* **WORK TASK**
With spelling and spacing unchanged, write out each line of the material.

* **DATA SHOWN**
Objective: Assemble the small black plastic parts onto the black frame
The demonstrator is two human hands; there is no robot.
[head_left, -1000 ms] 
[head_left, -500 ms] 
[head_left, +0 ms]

* **WRITTEN SOLUTION**
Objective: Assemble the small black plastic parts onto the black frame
The demonstrator is two human hands; there is no robot.
[head_left, -1000 ms] 
[head_left, -500 ms] 
[head_left, +0 ms]

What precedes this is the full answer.